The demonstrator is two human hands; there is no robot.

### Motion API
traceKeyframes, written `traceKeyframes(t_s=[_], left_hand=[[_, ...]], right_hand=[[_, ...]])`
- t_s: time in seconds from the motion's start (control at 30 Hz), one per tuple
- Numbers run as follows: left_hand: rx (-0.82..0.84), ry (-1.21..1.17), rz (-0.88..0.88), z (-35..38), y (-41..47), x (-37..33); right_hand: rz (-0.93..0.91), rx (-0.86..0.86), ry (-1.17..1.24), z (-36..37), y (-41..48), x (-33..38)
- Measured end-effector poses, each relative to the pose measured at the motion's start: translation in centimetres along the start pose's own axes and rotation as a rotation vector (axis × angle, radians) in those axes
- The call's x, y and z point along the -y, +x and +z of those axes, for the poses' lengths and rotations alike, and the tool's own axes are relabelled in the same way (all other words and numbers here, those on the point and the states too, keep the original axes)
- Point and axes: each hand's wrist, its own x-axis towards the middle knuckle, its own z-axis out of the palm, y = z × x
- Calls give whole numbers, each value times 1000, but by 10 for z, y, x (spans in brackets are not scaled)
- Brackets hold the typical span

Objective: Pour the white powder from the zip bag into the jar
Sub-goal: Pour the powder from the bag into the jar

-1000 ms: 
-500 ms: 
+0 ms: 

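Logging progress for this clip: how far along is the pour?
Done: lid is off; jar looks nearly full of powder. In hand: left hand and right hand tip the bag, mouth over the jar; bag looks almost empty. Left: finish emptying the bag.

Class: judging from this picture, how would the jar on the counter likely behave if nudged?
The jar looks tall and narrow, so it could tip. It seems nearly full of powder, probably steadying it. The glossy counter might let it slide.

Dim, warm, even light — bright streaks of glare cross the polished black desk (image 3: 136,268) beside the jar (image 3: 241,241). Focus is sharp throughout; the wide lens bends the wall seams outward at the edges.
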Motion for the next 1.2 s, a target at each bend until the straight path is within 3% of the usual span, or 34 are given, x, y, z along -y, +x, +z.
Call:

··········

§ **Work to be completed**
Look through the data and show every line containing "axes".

§ **Response box**
- Measured end-effector poses, each relative to the pose measured at the motion's start: translation in centimetres along the start pose's own axes and rotation as a rotation vector (axis × angle, radians) in those axes
- The call's x, y and z point along the -y, +x and +z of those axes, for the poses' lengths and rotations alike, and the tool's own axes are relabelled in the same way (all other words and numbers here, those on the point and the states too, keep the original axes)
- Point and axes: each hand's wrist, its own x-axis towards the middle knuckle, its own z-axis out of the palm, y = z × x

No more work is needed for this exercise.